最近困っているのは、自分の使い方に合ったゴムベラの「換え」がない、ということ。すりばちですった絵の具を取るときにゴムベラが必要になるそうで、いま使っている、前任者がどこかから買ってきたゴムベラは非常に使いやすいけれど、「換え」がない、どこにも見つからないので困っている、とのこと。絵の具を落とすために(すりばちに?)トントンとぶつけていたら、柄からヘラがとれてしまったが他によいものが見つからないので応急処置をして使い続けているそうです。どういうヘラが自分の使い方に合っているかというと、よくあるシリコン製のものだとやわらかすぎるので、適度な堅さのものがよいらしいです。また、ヘラの部分にロゴが入っていたりするとそのロゴの凹みに絵の具がつまるし、ケーキ用のヘラはなかなかよかったけれど、最近イボイボがついて使いにくくなったとのこと。イボイボというのはおそらく生クリームかなんかがくっつきすぎないようにするためのものだと思われます。柄とヘラのつなぎ目も絵の具がつまるので、できればない方がよいようです。後日、いま使っているゴムベラを見せて頂いたところ、アルファベットの小さいロゴがあったので、Pなんとかだったと記憶していますが、そのロゴらしき文字列をネットで検索してみても、確かにいまひとつ情報がありませんでした。

あと、その方にはもうひとつ困り事があるそうで、そちらも同じく仕事で使う道具の困り事です。石膏を混ぜるためのブリキバケツを洗うのに使うブラシの毛が偏って減っていくのがなんとなくもったいない気がするとのこと。アルファベットの「J」のような形のブラシでその先端にカーブに沿って下向きに毛がついているブラシだそうです。ブリキバケツの底の角にブラシのカーブと逆になるように当てて洗っているので、ブリキバケツの底の角に当たる部分(ブラシの先端)の毛だけが減って短くなる、とのこと。

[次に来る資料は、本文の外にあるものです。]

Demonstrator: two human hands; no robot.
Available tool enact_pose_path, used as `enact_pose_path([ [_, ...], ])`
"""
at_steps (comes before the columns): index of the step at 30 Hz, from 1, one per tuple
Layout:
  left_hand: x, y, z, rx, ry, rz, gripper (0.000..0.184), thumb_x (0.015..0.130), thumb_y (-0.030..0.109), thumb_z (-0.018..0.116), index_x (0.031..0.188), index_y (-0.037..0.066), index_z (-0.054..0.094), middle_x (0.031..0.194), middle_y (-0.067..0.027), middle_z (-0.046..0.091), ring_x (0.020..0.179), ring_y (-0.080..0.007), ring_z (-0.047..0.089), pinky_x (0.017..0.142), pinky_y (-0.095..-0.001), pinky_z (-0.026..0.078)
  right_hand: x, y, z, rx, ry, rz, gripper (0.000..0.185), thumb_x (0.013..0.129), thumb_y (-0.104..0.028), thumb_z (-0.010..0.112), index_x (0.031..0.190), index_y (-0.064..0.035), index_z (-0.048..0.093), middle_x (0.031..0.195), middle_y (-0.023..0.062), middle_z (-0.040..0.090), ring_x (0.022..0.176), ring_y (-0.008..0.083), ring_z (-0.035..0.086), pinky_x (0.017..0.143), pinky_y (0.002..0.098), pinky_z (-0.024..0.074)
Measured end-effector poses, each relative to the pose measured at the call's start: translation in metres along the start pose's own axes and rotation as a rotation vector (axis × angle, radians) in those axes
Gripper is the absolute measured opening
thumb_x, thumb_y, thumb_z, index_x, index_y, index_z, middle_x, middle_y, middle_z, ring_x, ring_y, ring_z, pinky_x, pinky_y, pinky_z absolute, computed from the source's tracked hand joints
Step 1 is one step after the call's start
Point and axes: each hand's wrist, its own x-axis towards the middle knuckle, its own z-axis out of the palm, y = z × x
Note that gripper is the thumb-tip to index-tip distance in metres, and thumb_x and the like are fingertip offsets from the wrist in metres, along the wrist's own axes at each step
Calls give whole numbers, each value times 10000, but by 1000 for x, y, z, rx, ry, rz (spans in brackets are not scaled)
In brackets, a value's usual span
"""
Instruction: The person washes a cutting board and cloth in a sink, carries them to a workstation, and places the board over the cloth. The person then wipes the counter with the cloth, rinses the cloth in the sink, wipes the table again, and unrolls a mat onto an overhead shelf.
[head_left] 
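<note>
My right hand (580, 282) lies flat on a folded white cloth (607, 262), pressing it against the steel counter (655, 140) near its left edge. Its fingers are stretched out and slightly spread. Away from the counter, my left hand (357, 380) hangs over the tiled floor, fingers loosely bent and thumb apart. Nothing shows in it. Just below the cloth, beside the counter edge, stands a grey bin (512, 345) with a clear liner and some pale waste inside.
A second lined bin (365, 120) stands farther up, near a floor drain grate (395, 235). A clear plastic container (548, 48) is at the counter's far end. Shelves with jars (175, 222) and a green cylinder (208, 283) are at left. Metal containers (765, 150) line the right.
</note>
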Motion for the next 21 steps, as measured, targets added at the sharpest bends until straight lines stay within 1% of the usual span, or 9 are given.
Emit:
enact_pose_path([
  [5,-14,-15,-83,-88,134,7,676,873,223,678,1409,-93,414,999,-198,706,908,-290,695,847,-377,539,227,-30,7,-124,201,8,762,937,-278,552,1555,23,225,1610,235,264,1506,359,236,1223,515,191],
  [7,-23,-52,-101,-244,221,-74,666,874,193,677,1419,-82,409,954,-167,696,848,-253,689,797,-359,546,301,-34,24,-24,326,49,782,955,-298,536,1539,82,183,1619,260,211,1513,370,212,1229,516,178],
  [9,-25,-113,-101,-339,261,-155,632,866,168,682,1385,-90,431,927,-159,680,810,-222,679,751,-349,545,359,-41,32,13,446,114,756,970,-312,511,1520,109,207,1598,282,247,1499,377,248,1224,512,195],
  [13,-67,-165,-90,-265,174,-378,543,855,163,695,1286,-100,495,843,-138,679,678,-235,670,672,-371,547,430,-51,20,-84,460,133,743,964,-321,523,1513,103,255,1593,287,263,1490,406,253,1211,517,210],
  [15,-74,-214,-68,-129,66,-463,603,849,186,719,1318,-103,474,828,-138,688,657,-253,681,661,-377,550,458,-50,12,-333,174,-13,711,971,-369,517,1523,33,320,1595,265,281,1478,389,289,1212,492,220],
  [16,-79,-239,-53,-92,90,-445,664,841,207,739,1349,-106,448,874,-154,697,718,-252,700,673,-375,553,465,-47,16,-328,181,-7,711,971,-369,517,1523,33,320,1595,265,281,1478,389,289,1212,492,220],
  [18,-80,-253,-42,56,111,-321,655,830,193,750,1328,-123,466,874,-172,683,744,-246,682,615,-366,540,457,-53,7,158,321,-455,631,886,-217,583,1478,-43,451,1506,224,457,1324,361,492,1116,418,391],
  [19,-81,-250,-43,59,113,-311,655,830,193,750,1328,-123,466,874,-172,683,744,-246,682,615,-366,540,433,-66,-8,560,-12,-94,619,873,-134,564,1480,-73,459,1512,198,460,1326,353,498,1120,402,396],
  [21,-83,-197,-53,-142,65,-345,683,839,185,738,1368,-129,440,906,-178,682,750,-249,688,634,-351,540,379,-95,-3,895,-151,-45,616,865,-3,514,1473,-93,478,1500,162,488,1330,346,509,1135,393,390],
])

お話を聞いていて興味深かったのは、道具には道具を使う人のやり方が蓄積されていて、そういう「やり方の蓄積」はブラシの例のように道具の摩耗の偏りとして現れたりすることです。あと、今回発見だったのは、面白かったことや楽しかったことではない「いままさに困っていること」を通してその人の活動を見てみるのはなかなか面白いということです。質問のやり方が増えてよかったです。